Artha was always elusive for me – not just in the practical, worldly terms of acquiring money. If leading a saatvik or simple and virtuous life is of the highest importance, how and why should one pursue artha or material wealth? It was on reading Swami Vivekananda’s slim volume on Karma Yoga nearly two decades ago that I gained clarity:
A householder who does not struggle to get wealth is immoral. If he is lazy and content to lead an idle life, he is immoral, because upon him depend hundreds. If he gets riches, hundreds of others will be thereby supported.
If there were not in this city hundreds who had striven to become rich, and who had acquired wealth, where would all this civilization, and these alms-houses and great houses be?Going after wealth in such a case is not bad, because that wealth is for distribution. The householder is the centre of life and society. It is a worship for him to acquire and spend wealth nobly, for the householder who struggles to become rich by good means and for good purposes is doing practically the same thing for the attainment of salvation as the anchorite does in his cell when he is praying; for in them we see only the different aspects of the same virtue of self-surrender and self-sacrifice prompted by the feeling of devotion to God and to all that is His.
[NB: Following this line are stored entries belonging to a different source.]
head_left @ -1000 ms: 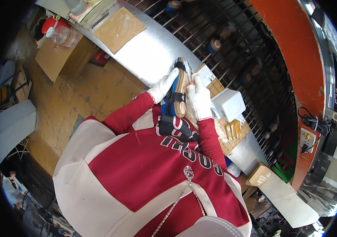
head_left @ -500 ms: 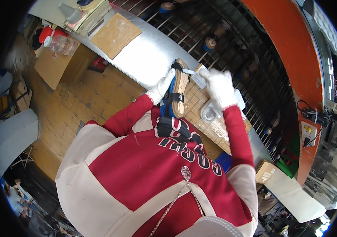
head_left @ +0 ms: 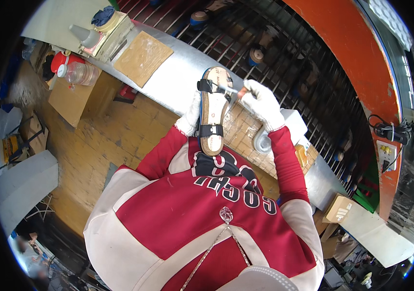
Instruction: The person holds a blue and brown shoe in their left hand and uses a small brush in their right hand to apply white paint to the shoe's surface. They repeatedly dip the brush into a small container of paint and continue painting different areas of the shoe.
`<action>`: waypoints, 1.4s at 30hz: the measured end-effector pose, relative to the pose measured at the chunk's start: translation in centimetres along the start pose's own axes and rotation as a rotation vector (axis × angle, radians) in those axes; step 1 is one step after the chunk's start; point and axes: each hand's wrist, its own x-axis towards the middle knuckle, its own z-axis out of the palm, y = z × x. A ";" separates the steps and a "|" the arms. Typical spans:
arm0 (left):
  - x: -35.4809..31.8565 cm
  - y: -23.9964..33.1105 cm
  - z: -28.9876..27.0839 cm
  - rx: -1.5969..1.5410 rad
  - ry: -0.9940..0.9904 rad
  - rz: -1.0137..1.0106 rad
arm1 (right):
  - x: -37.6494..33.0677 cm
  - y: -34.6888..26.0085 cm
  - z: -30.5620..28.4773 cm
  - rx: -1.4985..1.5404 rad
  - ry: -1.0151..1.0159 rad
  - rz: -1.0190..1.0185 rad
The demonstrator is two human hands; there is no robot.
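Note:
My left hand, in a white glove, grips the edge of a sandal with a cork-coloured sole edge, pale footbed and black straps. Blue shows along its side, and my fingers behind it are hidden. Over the upper strap, my gloved right hand is closed around a small tool with a reddish-brown handle. The tool's thin pale shaft points at the strap; its tip is blurred. Below that hand, a round clear dish rests on a tiled-pattern board.
Behind the metal bench runs a rack of metal bars with several shoes on it. A brown sheet lies on the bench at far left. An orange frame rises at right, with a socket box.
The sandal has turned so its footbed faces up more and has shifted slightly left. My right hand has moved a little left, and its tool now reaches the upper strap.

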 end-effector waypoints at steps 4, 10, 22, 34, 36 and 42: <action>-0.8 0.7 0.5 0.167 -0.115 0.072 | -0.3 -1.0 -0.1 -0.363 0.310 -0.214; 1.0 -0.7 -1.0 0.118 -0.116 -0.101 | -8.4 -0.3 3.3 -0.754 0.658 -0.413; -4.9 6.7 10.6 0.084 -0.175 0.784 | -24.2 12.4 1.9 -0.383 0.904 0.394; -7.0 11.5 7.3 0.281 -0.084 0.741 | -21.4 14.1 1.1 -1.019 0.861 0.214; -7.1 11.9 6.7 0.310 -0.068 0.752 | -21.2 14.0 1.1 -1.044 0.798 0.250; -7.5 11.8 5.7 0.423 -0.042 0.770 | -21.2 13.9 1.0 -0.972 0.709 0.314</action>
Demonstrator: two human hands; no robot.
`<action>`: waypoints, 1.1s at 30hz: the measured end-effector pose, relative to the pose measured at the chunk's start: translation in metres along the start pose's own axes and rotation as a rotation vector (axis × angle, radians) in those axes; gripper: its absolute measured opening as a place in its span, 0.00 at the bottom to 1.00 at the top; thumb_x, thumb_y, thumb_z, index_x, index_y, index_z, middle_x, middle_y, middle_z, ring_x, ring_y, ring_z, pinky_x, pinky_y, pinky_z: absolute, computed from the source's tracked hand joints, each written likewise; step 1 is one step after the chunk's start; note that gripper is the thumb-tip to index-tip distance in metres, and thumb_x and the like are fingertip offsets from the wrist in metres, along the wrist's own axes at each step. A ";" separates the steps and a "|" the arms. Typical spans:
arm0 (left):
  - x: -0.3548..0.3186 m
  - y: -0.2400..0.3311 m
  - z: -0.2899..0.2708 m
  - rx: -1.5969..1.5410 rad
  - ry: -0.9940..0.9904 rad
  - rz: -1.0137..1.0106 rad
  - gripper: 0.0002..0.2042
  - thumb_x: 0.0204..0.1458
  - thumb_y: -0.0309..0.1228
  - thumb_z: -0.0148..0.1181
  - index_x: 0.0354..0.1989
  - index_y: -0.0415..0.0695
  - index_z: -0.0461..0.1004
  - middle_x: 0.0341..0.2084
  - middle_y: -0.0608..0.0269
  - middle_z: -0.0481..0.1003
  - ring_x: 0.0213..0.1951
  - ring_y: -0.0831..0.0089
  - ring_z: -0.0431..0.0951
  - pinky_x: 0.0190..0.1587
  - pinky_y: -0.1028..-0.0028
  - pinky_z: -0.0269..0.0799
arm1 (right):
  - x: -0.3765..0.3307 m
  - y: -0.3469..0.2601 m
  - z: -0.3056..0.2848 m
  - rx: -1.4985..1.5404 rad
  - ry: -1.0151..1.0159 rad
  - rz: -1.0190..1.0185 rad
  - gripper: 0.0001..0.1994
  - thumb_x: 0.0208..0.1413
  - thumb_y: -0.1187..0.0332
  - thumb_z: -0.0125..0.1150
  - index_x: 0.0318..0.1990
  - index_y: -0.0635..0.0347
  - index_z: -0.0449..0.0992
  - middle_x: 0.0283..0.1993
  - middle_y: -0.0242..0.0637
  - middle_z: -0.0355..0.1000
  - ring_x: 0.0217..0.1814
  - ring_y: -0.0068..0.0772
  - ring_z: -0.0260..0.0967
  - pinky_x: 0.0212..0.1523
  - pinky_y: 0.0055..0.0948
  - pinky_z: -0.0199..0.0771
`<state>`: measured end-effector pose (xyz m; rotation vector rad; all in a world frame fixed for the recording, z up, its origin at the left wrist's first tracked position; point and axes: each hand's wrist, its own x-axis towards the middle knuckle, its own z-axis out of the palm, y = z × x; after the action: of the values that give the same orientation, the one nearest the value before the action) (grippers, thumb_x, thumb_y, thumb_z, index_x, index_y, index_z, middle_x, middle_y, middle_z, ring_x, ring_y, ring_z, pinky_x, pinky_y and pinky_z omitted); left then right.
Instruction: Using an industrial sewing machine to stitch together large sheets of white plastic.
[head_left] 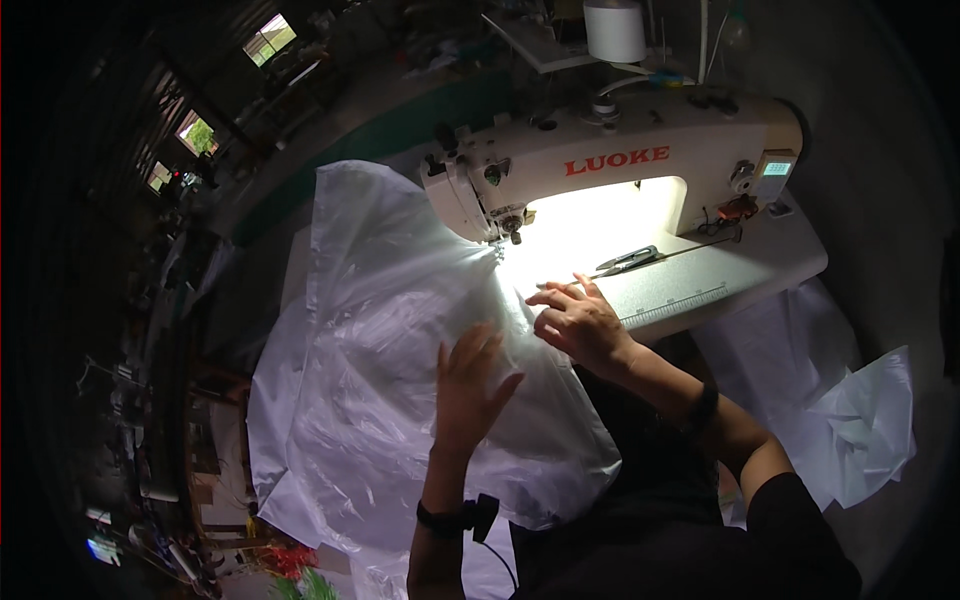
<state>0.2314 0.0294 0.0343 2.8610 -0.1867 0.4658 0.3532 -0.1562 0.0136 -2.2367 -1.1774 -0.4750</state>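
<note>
A large sheet of thin white, shiny material [380, 330] drapes over the left side of the sewing table and down toward my lap. Its upper right edge runs up to the needle area [498, 250] of a white sewing machine [715, 145], where it bunches into creases. My left hand [472, 385] lies over the sheet with fingers stretched and thumb apart. Closer to the needle, my right hand [588, 322] is at the sheet's right edge, fingers spread and slightly bent, gripping nothing visible. Thread snips [632, 261] rest on the machine bed just beyond the right fingers.
A lamp brightens the bed [740, 265], which has a printed ruler [675, 303] along its near edge. A white thread cone [615, 35] stands above the machine. More white sheeting [860, 430] hangs at the right. A small lit display [776, 168] is on the machine's right end.
</note>
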 end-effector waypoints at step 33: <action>0.043 -0.004 0.062 0.043 0.189 0.006 0.19 0.49 0.23 0.50 0.52 0.43 0.74 0.50 0.63 0.75 0.39 0.64 0.73 0.45 0.67 0.69 | -0.081 -0.044 -0.005 -0.058 -0.088 0.459 0.17 0.51 0.51 0.65 0.34 0.55 0.70 0.25 0.36 0.73 0.25 0.38 0.74 0.29 0.36 0.72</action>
<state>0.2906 0.0143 -0.0094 2.8361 -0.1527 0.7458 0.2723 -0.1904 -0.0125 -2.4979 -0.6592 -0.2280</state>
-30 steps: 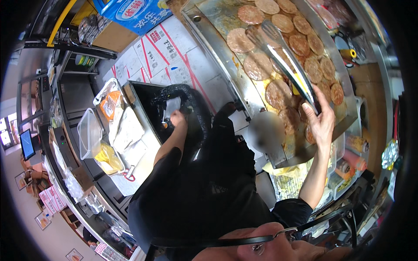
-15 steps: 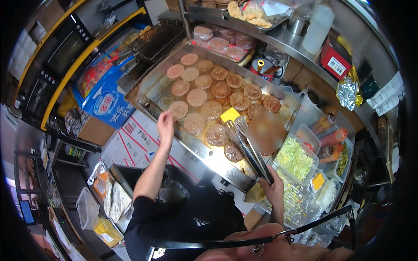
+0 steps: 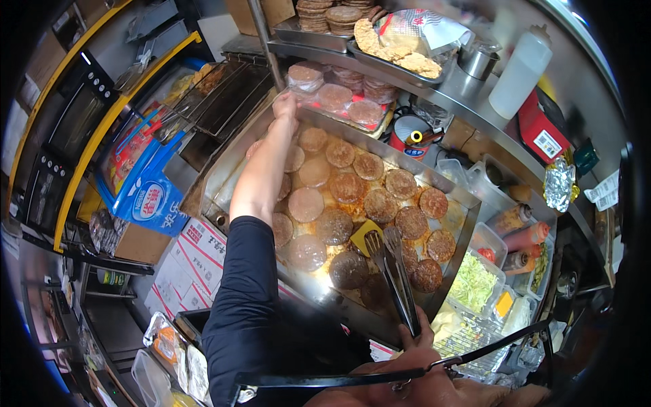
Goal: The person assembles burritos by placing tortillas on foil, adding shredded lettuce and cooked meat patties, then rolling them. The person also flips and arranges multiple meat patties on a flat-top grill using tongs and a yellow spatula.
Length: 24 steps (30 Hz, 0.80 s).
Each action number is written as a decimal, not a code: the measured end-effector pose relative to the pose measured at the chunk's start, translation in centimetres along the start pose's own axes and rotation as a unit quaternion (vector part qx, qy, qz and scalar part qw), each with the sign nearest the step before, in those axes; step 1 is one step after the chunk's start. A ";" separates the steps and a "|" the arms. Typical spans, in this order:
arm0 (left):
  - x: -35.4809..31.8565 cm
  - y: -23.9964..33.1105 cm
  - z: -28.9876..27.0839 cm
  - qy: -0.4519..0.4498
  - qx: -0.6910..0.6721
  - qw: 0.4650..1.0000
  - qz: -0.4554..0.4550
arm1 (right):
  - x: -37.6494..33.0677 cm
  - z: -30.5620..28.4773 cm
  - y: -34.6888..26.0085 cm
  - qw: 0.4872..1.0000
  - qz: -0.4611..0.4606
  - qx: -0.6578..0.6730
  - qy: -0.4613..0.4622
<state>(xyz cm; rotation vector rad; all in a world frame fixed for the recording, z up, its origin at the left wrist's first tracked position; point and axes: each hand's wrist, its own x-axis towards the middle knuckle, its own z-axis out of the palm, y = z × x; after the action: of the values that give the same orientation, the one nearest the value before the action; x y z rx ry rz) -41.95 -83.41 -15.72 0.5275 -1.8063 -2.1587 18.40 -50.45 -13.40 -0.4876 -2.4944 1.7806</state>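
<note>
My left hand (image 3: 285, 106) is stretched across the griddle (image 3: 230, 169) to its far edge, beside a tray of pale, stacked patties (image 3: 335, 97). Its fingers are curled closed; what they hold, if anything, is hidden. Below, my forearm covers some of the patties cooking on the griddle. My right hand (image 3: 417, 332) grips metal tongs (image 3: 400, 285) by their dark handles. The tong ends are a little apart over browned patties (image 3: 411, 222), touching or close to a yellow square piece (image 3: 363, 237). Paler patties (image 3: 306, 205) lie toward the left side.
Right of the griddle stand a tub of shredded lettuce (image 3: 475, 281) and sauce bottles (image 3: 527, 236). A steel shelf (image 3: 434, 91) behind bears a tray of fried pieces (image 3: 417, 64) and a clear bottle (image 3: 521, 74). A wire rack (image 3: 217, 98) stands at the back left.
My left hand has gone from the griddle's near left edge to its far edge, its fingers now closed. The tongs have shifted toward me. The whole view has also shifted.
</note>
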 end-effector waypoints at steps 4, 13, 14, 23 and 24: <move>2.4 0.1 0.7 0.006 -0.023 1.000 -0.003 | 0.6 1.9 -0.1 0.999 0.016 -0.005 0.027; 6.5 -0.2 0.7 0.008 0.048 0.998 0.047 | 2.5 4.8 -1.9 0.997 0.061 -0.032 0.018; 6.5 -0.1 0.6 0.000 0.056 0.997 0.044 | 2.7 4.9 -2.9 0.997 0.075 -0.030 0.015; 7.3 -0.3 0.4 -0.018 0.112 0.992 0.055 | 3.0 6.2 -2.9 0.997 0.051 -0.052 0.029; 7.9 -0.4 0.2 -0.009 0.103 0.992 0.067 | 3.1 6.4 -3.0 0.997 0.047 -0.046 0.029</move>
<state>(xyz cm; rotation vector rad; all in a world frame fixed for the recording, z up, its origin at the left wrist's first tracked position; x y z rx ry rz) -49.11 -86.55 -16.87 0.4175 -2.0259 -1.9073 13.43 -56.30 -13.25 -0.6625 -2.5612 1.6616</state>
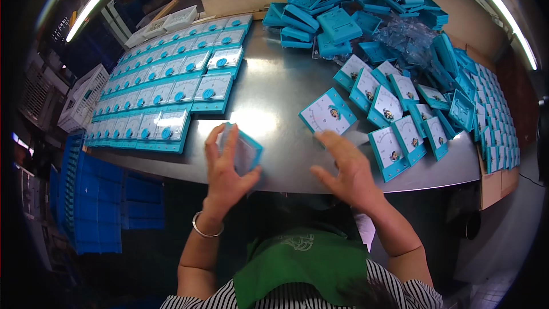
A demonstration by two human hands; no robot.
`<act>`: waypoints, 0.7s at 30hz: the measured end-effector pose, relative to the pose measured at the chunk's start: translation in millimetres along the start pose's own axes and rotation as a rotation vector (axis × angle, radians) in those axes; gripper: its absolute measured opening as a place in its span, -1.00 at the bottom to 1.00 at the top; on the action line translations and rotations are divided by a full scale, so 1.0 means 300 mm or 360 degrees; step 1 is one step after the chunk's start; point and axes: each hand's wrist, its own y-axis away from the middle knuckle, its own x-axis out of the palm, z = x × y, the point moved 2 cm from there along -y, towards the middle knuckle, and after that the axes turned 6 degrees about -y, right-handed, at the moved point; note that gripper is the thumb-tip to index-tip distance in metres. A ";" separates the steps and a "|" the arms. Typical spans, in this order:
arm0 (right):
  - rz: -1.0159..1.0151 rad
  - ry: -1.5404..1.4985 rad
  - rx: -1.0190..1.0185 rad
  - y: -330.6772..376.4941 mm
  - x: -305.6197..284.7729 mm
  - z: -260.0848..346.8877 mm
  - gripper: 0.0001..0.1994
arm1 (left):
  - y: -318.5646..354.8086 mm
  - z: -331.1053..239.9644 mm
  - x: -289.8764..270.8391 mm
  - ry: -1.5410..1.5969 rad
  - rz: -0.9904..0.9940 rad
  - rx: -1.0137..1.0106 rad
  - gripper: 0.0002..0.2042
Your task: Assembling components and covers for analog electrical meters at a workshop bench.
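Meter panel [248, 152] sits pinched between thumb and fingers of left hand [225, 173], near front edge of bench [278, 94]; teal-edged, tilted, blurred. Right hand [350, 170], fingers spread, reaches dial unit [319, 115].

Metal table [274, 86] carries teal meters [326, 114].

In my left hand [225, 166] I hold a teal-edged panel [248, 153], blurred and tilted; a white-faced teal meter unit [325, 113] lies face up, askew, just beside my right hand [349, 171].
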 end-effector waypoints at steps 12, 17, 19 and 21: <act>-0.0130 0.0749 0.0508 -0.330 -0.080 -0.220 -0.59 | -0.101 0.099 0.032 -0.0198 -0.0328 -0.0014 -0.44; 0.0359 0.1089 0.0441 -0.318 -0.098 -0.245 -0.79 | 0.063 0.004 0.086 0.0753 0.0101 0.0012 -0.60; 0.0373 0.0910 0.0423 -0.271 -0.068 -0.234 -0.82 | 0.142 -0.035 0.100 0.1172 0.0223 -0.0237 -0.64; 0.0379 0.0596 0.0330 -0.219 -0.045 -0.217 -0.87 | 0.204 -0.054 0.124 0.1688 0.0290 -0.0441 -0.68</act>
Kama is the term that I least enjoy trying to explain given the stereotypes that the term brings up. The term also brings to mind the often-misunderstood book, the Kama Sutra. It is a “classical text on human sexual mores and behavior,” according to Hinduism Today – not a manual on sex and sexual positions. The word kama means pleasure or desire, although like dharma, it has many other meanings as well. As my fellow Michigander and interfaith advocate, Fred Stella, says, “Kama requires us to learn to both give and receive pleasure… Many people lack in one of those areas & overcompensate the other.” A story from the Puranas, the Hindu epics with stories that are great teaching tools, has an important lesson about kama, featuring a demon named Bhandasura. Bhandasura gained a lot of power and killed desire in everyone, and the whole of creation just withered, illustrating that desire is necessary because from it come action and creation (and yes, the story has a happy ending – Bhandasura is vanquished and balance is restored by restoring desire to its proper place).
The fourth and final purushartha, Moksha, also has many meanings, and depending on the sampradaya or school of Hinduism one follows, there are a multitude of ways to achieve it. It represents a release or liberation, and is a concept shared by Buddhist, Jains and Hindus. From an Advaitic Hindu perspective, moksha is the end-goal of a human life – so that we are not stuck in the continuous cycle of birth and death. I discussed this fourth purushartha when considering what happens when we die, drawing from Tolkien, Rabindranath Tagore and Hindu sage Ramana Maharishi. Moksha is also not giving up one’s responsibilities to be closer to the Divine. It refers to when the jiva or human’s soul becomes one with Brahman, the All-Encompassing Soul.
These goals are not simply followed in the order they are strung together, or in the way that I have described them. There should be complementarity between these pursuits in one’s day-to-day life. While chatting about these four purushartha with my parents, my father, a retired English professor and writer, gave me advice to cherish. His three-dimensional poetic image for finding balance in pursuit of the purushartha? “Dharma lays the foundation, moksha is the ceiling, and artha and kama are what you do in your daily living while keeping the ground and ceiling in your sights.” My mom, of course, had the final word: “As long as you pursue artha and kama with dharma, moksha will come.” And that applies, no matter what the news of the day.